Chapitre troisième : Tisser des liens entre formes et symboles

I/ « Langage » de la broderie

« La pensée ne reflète pas, elle donne un sens à des situations qui naissent de causes et de forces dont la source n’est pas seulement la conscience ou l’inconscient. Ce sens, elle l’invente, elle le produit, en construisant des systèmes d’interprétation qui engendrent des pratiques symboliques. »
Maurice Godelier 231

La broderie en piquants, les motifs, références et codes qu’elle emploie, apparaît en effet comme un système symbolique de production et de mise en scène du sens, à l’instar d’un langage. Cependant, elle ne l’est pas totalement puisqu’elle demeure formes, matières, couleurs et non pas parole au sens strict. Ce qui rapproche cet art d’une langue est peut-être essentiellement son aspect « communicationnel » : des messages sont émis, les motifs forment dans une certaine mesure un code, qui peut être « lu » par ceux qui connaissent ce code. Ce qui va nous intéresser ici sera de dégager les liaisons entre des pensées symboliques et des langues spécifiques, amérindiennes des Plaines, avec des formes esthétiques. Nous verrons que pour « comprendre » et interpréter les significations et les logiques métaphoriques à l’œuvre dans les broderies aux piquants, il faut s’intéresser dans un même mouvement à la langue et à la pensée qui actionnent et créent ces broderies. Nous avons vu les manières de dire et de faire, nous allons examiner maintenant les manières de penser.

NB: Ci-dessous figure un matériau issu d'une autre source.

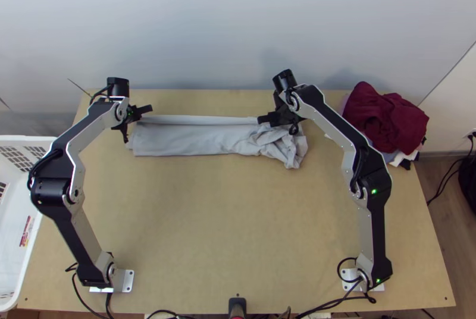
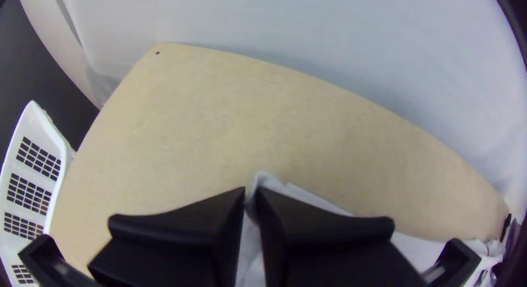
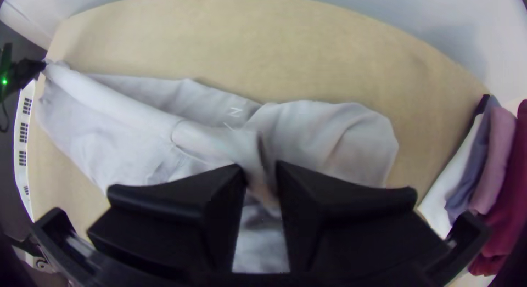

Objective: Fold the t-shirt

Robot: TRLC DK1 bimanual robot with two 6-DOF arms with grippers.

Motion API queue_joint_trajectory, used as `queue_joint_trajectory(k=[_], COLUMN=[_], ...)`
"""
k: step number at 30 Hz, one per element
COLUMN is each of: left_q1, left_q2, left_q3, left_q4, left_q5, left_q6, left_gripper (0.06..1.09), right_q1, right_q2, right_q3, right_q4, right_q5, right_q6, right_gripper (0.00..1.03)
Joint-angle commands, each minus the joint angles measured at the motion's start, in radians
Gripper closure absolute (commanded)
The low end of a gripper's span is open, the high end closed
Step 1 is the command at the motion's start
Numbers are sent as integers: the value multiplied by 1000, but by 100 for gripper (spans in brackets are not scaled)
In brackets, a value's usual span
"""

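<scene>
T-shirt (image 1: 196, 140): pale grey cloth, matt, soft, smooth along the flat part, rumpled at one end. Table (image 1: 238, 230): light wood, smooth, low sheen. Basket (image 1: 13, 218): white plastic, smooth rim, grid-pierced walls. Clothes pile (image 1: 387, 118): dark red cloth on top, matt, creased; pink, bluish-grey and white cloth also showed. Arm links (image 1: 98, 125): silver-grey, metal-looking, smooth. Joints (image 1: 50, 193): black, plastic-looking, slightly glossy. Left gripper (image 1: 135, 121) and right gripper (image 1: 278, 121) had matt black, smooth fingers. Base plate (image 1: 127, 280): bare metal look, flat. Floor (image 1: 437, 182): wood-look, dull.
</scene>
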Motion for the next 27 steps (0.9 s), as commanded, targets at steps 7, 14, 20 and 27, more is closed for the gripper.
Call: queue_joint_trajectory(k=[7, 14, 20, 27], left_q1=[-29, -24, -20, -32], left_q2=[5, -111, -136, -105], left_q3=[58, -63, -121, -144], left_q4=[-182, -241, -205, -187], left_q5=[1, 0, 0, 0], left_q6=[-40, 16, 28, 28], left_gripper=[20, 19, 19, 16], right_q1=[9, 62, 141, 168], right_q2=[2, -53, -80, -87], right_q3=[104, 234, 234, 228], right_q4=[-57, -168, -195, -221], right_q5=[23, 22, 23, 23], right_q6=[121, 147, 145, 145], right_gripper=[3, 3, 3, 3])
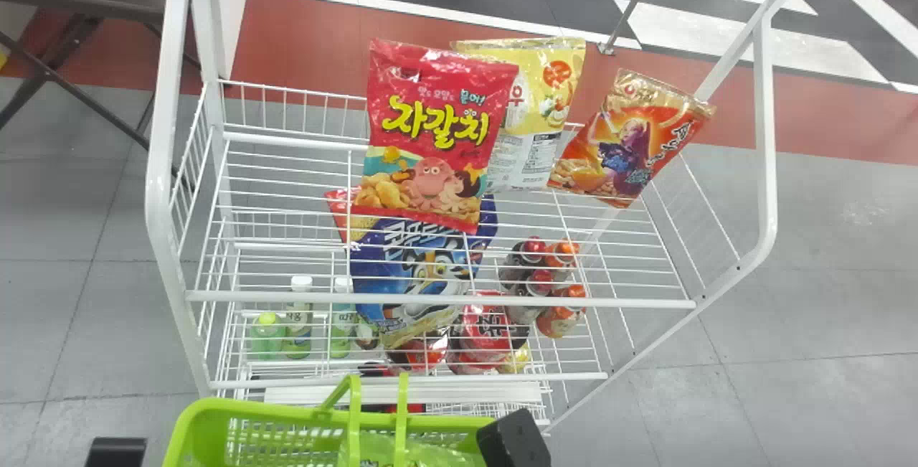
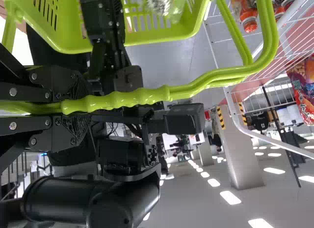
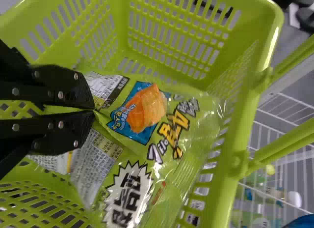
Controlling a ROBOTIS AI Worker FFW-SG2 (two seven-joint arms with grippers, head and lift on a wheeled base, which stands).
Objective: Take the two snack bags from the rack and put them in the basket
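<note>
Right tool (image 1: 513, 438): closed on green snack bag (image 3: 169, 186), apparently by its edge, inside basket (image 1: 430, 422)
Left tool (image 1: 115, 453): closed around handle (image 2: 132, 98)
Rack (image 1: 251, 296), twelve o'clock: red snack bag (image 1: 430, 115)

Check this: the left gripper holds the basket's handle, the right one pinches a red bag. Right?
Not red: the right wrist view shows the right gripper pinching a green bag. The left gripper does hold the handle of the basket.

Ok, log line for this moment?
left tool: closed on basket handle | right tool: pinching green snack bag, in basket | release: not yet | on rack: red bag, yellow bag, orange bag
</note>
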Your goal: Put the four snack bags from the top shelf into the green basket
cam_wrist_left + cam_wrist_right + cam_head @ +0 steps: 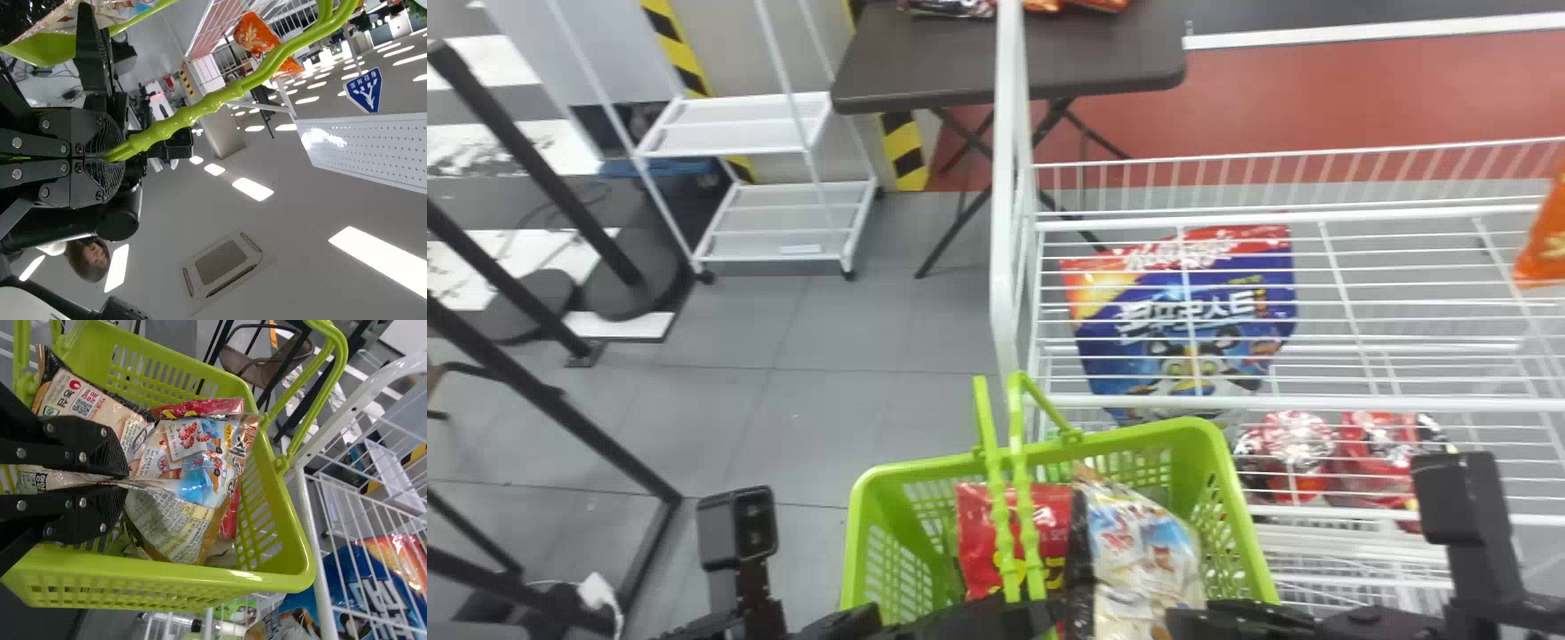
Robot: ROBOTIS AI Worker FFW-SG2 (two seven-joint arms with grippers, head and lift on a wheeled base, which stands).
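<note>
The green basket (pixel 1236 524) stands low in the head view, holding a red bag (pixel 983 533) and a white-and-blue bag (pixel 1138 551). At its near side is my left gripper (pixel 1036 618); in the left wrist view, my left gripper (pixel 112 159) is shut on the basket's handle (pixel 213 101). To its right is my right gripper (pixel 1183 618). In the right wrist view, my right gripper (pixel 127 480) pinches the white-and-blue bag (pixel 177 523) inside the basket. Beside that bag lies a beige bag (pixel 87 403), with the red bag (pixel 193 408) partly hidden behind.
White wire shelving (pixel 1360 404) stands right of and beyond the basket, with an orange bag (pixel 1547 240) at the right edge. Lower down are a large blue bag (pixel 1192 311) and red packs (pixel 1294 449). A dark table (pixel 925 62) and white rack (pixel 783 222) stand farther back.
</note>
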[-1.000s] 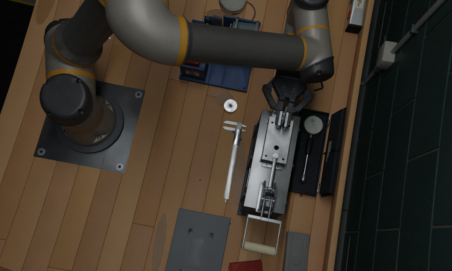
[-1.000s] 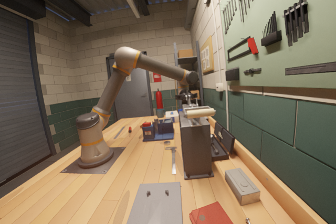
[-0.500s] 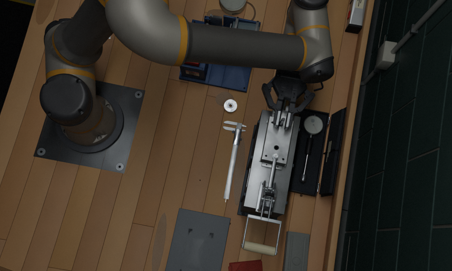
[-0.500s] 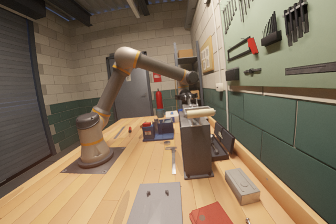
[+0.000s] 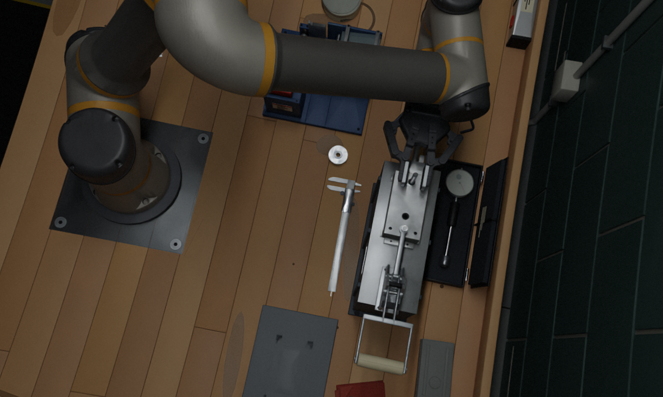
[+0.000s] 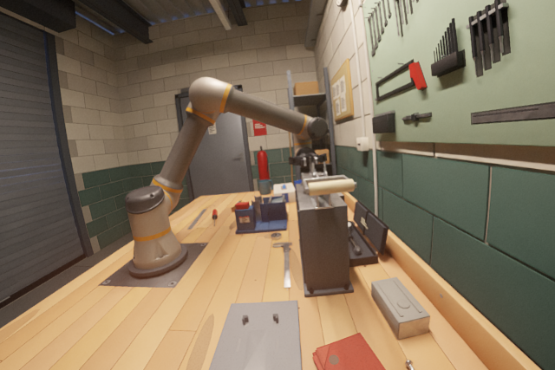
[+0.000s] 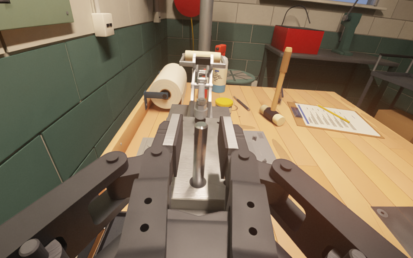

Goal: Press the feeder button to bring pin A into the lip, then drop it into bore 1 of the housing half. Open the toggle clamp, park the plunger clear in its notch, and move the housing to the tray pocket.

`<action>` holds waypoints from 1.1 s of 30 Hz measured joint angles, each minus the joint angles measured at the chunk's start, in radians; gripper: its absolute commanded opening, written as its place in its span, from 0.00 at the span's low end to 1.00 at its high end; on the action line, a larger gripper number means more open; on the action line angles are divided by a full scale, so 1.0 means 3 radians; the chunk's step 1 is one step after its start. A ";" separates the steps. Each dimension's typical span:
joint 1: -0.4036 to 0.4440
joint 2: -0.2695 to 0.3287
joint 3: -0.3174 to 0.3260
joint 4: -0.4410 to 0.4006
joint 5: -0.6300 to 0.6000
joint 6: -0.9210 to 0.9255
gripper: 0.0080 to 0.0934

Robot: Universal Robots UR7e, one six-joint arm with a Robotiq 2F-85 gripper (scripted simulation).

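The feeder [image 5: 319, 106], a blue unit with a red button, lies partly hidden under my forearm at the far side of the bench. Pin A [image 7: 199, 154] [image 5: 413, 178], a steel cylinder, stands upright with its foot in a bore of the housing half [image 5: 408, 207]. The housing is a flat steel plate on top of the tall fixture block [image 6: 323, 245]. The toggle clamp [image 5: 392, 291] is down, its plunger [image 7: 200, 110] on the housing and its cream roller handle [image 6: 329, 186] overhanging the block's near end. The grey tray [image 5: 290, 351] lies flat on the bench. My gripper [image 7: 199, 141] [image 5: 415, 173] straddles the pin, open and holding nothing.
An open black case with a dial gauge [image 5: 458, 222] lies against the fixture on the wall side. A caliper [image 5: 343, 227] and a small washer [image 5: 338, 154] lie on the bench left of the fixture. A grey box [image 6: 400, 307] and red pad [image 6: 347, 352] sit near the tray.
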 measured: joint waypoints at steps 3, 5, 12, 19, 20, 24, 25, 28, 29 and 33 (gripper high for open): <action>0.0000 0.0000 0.0000 0.0000 0.0000 0.0000 0.29; 0.0000 0.0000 0.0000 0.0000 0.0000 0.0000 0.29; 0.0000 0.0000 0.0000 0.0000 0.0000 0.0000 0.29; 0.0013 0.0009 -0.0015 0.0006 0.0014 0.0000 0.29; 0.0020 0.0014 -0.0023 0.0009 0.0021 0.0000 0.29; 0.0065 0.0045 -0.0075 0.0029 0.0066 0.0000 0.29; 0.0080 0.0056 -0.0092 0.0036 0.0081 0.0000 0.29; 0.0129 0.0092 -0.0152 0.0060 0.0130 0.0000 0.29; 0.0147 0.0105 -0.0174 0.0069 0.0147 0.0000 0.29; 0.0216 0.0159 -0.0263 0.0104 0.0215 0.0000 0.29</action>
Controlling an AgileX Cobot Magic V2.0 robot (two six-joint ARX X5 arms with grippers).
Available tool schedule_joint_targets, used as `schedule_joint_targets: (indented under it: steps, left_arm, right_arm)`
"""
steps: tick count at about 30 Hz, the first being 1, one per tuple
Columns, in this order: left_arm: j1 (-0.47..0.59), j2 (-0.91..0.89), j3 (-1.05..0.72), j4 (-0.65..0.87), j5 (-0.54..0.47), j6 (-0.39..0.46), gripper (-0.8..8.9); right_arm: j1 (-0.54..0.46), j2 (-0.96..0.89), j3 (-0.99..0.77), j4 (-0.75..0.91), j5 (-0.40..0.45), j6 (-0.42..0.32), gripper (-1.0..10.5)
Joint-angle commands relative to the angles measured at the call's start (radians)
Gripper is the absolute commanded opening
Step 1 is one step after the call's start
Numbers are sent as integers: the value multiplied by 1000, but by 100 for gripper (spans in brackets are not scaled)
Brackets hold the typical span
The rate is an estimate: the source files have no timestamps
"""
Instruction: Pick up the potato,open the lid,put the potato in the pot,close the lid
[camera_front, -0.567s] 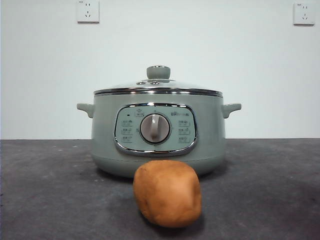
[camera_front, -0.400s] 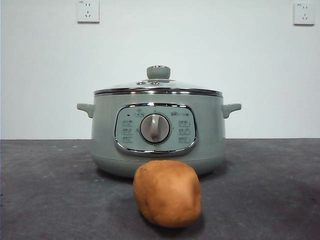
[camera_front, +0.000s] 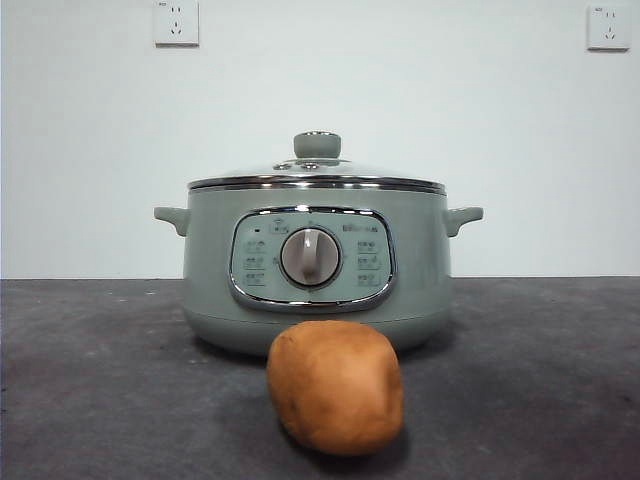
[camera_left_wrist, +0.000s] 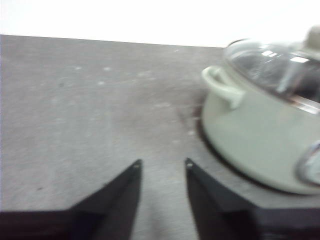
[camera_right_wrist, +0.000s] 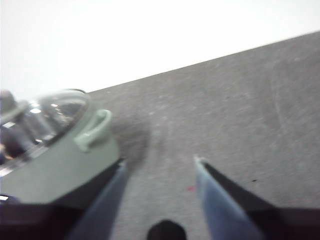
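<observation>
We see a lumpy, matte orange-brown potato (camera_front: 335, 387) before our smooth sage-green pot (camera_front: 316, 265), its domed glass lid (camera_front: 316, 168) on. Our left gripper (camera_left_wrist: 161, 167) and right gripper (camera_right_wrist: 159, 161) hang parted, empty.

1. Left gripper (camera_left_wrist: 161, 166): its two black jaws stand parted with a clear gap between the tips; nothing lies between them, and they hang above the surface.
2. Right gripper (camera_right_wrist: 161, 161): jaws spread wider apart, likewise holding nothing.
3. Front view: neither arm appears.
</observation>
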Motion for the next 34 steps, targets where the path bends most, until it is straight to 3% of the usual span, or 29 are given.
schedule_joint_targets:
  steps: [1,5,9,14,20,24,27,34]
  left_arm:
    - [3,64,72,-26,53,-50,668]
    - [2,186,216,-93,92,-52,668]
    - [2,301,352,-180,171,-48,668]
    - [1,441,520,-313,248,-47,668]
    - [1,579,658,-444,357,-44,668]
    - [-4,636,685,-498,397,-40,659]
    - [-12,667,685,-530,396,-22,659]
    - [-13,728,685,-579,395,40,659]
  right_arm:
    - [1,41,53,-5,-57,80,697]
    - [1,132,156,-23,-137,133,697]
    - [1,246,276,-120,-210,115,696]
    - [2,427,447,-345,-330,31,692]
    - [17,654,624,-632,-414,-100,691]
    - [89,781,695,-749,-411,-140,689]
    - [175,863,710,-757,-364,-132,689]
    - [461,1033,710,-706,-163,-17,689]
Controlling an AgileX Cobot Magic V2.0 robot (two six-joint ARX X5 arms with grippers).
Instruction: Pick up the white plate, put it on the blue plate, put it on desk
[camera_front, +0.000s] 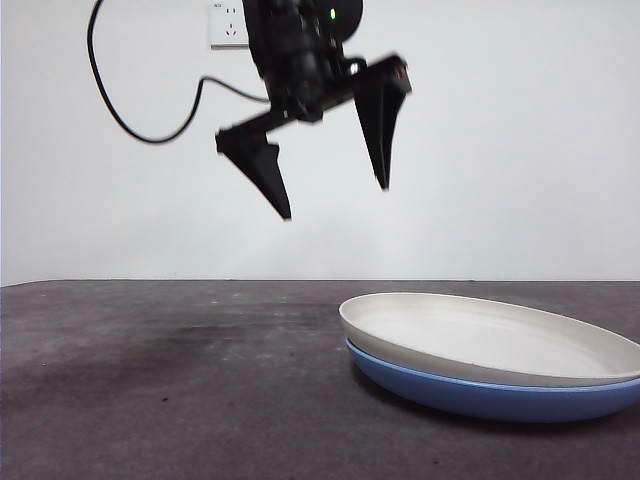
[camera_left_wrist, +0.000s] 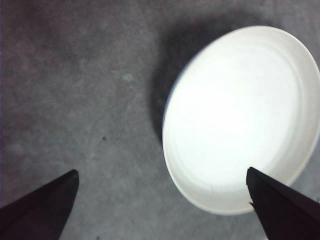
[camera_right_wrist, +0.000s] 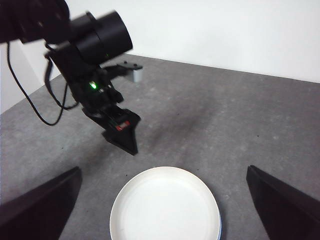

Ces logiques, nous le verrons, s’avèrent ambivalentes, duelles, variantes, symboliques, procédant en réseaux, à l’image de la pensée des Plaines que je me suis efforcée de décrire jusqu’à présent, à travers notamment l’étude des mythes.

Pour permettre cette analyse, plusieurs étapes seront nécessaires. Définir préalablement ce qu’est un langage et quelles sont les variables présentes dans l’art du travail aux piquants qui nous permettent d’avancer une comparaison linguistique : nous verrons les codes, les références, les couleurs, les rythmes, les symétries et les messages en jeu. Nous aborderons également l’importance des supports, mais aussi les dimensions du changement et de la réinterprétation des formes selon les contextes historiques.

Ensuite, nous reviendrons plus en détail sur les rôles et fonctions attribués aux motifs, tant par leurs créateurs que par leurs porteurs. Nous détaillerons ici les spécificités des styles, et interrogerons leurs « classiques » divisions hommes/femmes.

Lorsque seront établies ces bases de réflexion, il sera alors possible de proposer de répondre à une question récurrente de l’anthropologie face à la multiplicité des interprétations possibles d’un même motif : nous reviendrons sur les grilles d’interprétation proposées par Lyford, Kroeber, Wissler ou Boas, et tenterons de répondre à cette problématique de la polysémie. Pour cela, nous effectuerons une importante recontextualisation de cette esthétique particulière et ferons des parallèles avec les langues indiennes et leurs modes de fonctionnement comme de transformation. Il faudra s’interroger sur une terminologie diverse, entre forme, signe, symbole, allégorie, image, métaphore, ou encore métonymie…

Nous reviendrons pour ce faire sur le pratique du rêve dans les sociétés des Plaines et l’univers symbolique spécifique ainsi mis en place. A travers les apports des théories du langage (Benveniste, Jakobson, Meschonnic), nous apporterons un point supplémentaire à cette analyse.

Enfin, il sera possible de proposer un modèle spécifique d’analyse, élaboré à travers deux études de motifs en particulier : celui de la toile d’araignée et celui du papillon, modèle adaptable à d’autres formes de pensée ou d’autres contextes sociaux, processuels et non fixes. Nous suivrons ainsi à travers ces exemples la toile en train de se tisser, connectant les diverses dimensions du social, de l’imaginaire, bref, du vivant dans les sociétés des Plaines.

Notes
231.

GODELIER Maurice, in La production des Grands Hommes, Paris: Fayard, 1982, p. 352.